Tears at the Capitol
By James Lee
This month I lobbied the Texas Legislature on behalf of LGBT Youth with Equality Texas.
After I had finished speaking with my Houston area legislators I decided I had to speak with representatives from the Rio Grande Valley, as a former constituent. When deciding whose office to visit first, one representative stood out to me, Senator Juan “Chuy” Hinajosa. Earlier this year, Senator Hinajosa filed a bill in favor of civil unions for lesbian and gay couples in Texas –this was a huge deal! When the Senator’s office had released a statement concerning the matter local opponents of equality began slinging mud at the senator, questioning his sexuality and sanity.
As I walked to his office I wasn’t sure what to expect. When we arrived we learned the Senator was not in his office so we spoke with a member of his staff. After a short while we headed back to the Senate Gallery and to my surprise, as I reached for the door, Senator Hinajosa walked through. “Senator Hinajosa!” I said. He looked at me for a second wondering if he knew me. I shook his heavy hands, introduced myself and my team and explained how we had just left his office. After a few words I suddenly began to feel so overwhelmed. The tall man who stood before me had made a bold move when he filed his bill for same sex civil unions, and it meant a lot to me.
To me, Senator Hinajosa’s support of civil unions made him a hero. He wasn’t from some other place, he wasn’t from some other background, he was a Mexican-American man like me, from the Rio Grand Valley. In my eyes he was what all the other men in my life hadn’t been, supportive.
After a few words I told the senator, “I stopped by your office today to lobby for a bill that’s been filed in the senate, but I have to talk to you about something else right now.” I thanked the senator for his support of civil unions and told him how bold I thought it was for him to have filed his legislation. Suddenly I started choking up, my eyes became watery, I told him “I’m from the Valley, and I know what the attitudes can be toward LGBT people there” and just when I thought he couldn’t get any cooler he replied, “Some people just need to grow up and get educated.”
At that second I could hardly contain myself.
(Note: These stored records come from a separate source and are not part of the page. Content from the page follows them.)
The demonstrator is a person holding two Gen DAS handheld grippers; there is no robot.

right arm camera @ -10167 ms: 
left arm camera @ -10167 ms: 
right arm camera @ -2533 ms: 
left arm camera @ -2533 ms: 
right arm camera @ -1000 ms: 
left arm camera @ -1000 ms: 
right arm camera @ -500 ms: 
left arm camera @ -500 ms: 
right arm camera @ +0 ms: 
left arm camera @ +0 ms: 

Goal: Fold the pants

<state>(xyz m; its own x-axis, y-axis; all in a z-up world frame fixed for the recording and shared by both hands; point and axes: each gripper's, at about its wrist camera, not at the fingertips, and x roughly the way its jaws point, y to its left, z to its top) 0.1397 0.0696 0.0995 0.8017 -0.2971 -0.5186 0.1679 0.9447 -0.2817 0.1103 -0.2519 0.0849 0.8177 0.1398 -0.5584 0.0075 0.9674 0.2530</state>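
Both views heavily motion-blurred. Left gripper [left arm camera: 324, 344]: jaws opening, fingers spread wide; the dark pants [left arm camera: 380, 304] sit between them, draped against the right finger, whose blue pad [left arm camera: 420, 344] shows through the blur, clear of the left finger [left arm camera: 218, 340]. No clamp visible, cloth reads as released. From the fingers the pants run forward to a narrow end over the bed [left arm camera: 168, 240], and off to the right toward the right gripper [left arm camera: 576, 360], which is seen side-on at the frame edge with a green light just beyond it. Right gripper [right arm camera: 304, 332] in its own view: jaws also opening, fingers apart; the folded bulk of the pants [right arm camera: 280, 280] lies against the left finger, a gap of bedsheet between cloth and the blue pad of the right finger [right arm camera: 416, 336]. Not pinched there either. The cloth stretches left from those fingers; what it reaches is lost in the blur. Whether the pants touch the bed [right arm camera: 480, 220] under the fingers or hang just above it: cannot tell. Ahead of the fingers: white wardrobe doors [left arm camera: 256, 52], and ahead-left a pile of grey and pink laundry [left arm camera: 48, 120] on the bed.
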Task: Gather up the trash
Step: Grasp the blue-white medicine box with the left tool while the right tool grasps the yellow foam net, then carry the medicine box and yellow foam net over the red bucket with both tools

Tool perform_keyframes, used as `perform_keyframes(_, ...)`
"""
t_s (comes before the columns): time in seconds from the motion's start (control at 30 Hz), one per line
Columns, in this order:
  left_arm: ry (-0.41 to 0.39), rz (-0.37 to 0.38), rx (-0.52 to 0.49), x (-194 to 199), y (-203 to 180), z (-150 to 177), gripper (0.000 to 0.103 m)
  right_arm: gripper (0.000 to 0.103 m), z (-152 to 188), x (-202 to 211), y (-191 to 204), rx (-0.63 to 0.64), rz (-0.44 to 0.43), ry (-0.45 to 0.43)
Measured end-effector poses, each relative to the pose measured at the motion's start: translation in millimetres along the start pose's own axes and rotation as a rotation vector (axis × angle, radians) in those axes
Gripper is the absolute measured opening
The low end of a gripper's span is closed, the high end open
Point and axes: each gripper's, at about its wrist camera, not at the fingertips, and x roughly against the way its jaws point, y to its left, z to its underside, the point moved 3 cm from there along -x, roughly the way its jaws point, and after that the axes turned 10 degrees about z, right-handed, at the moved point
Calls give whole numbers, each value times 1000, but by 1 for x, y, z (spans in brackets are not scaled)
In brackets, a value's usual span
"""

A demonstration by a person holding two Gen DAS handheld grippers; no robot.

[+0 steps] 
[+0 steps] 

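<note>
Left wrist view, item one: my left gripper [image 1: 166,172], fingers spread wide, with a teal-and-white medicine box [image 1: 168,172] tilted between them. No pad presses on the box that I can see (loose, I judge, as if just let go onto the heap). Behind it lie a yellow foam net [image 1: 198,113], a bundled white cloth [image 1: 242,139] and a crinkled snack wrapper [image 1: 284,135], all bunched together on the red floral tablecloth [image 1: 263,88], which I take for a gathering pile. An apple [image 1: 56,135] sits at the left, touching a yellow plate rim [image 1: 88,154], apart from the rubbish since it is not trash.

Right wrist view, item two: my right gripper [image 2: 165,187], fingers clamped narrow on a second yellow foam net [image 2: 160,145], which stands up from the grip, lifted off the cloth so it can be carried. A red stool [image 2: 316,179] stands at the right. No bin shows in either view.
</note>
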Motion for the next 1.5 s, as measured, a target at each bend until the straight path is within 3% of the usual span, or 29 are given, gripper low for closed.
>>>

I shook the senator’s hand and thanked him again as I fought back tears. As I walked through the Senate Gallery I couldn’t help but fall into one of the chairs and start crying. I realized in that moment how much things have changed, both in my own life and in our state.
If you had told me when I was a kid that a straight man, from my part of the state, would file legislation urging other lawmakers to move toward the equality of lesbian and gay Texans, I would have thought you were playing a cruel joke. When I heard the news that an RGV Senator had filed that legislation I felt a sense of vindication for all the wrong doing that had been done to me when I was a kid.
As I wept in the Senate Gallery and thought of the progress that had been made I felt even stronger about my future, and the future of Texas. We have a long way to go, but we will get there. With the help of allies like Senator Hinajosa and young people like me, we will get there.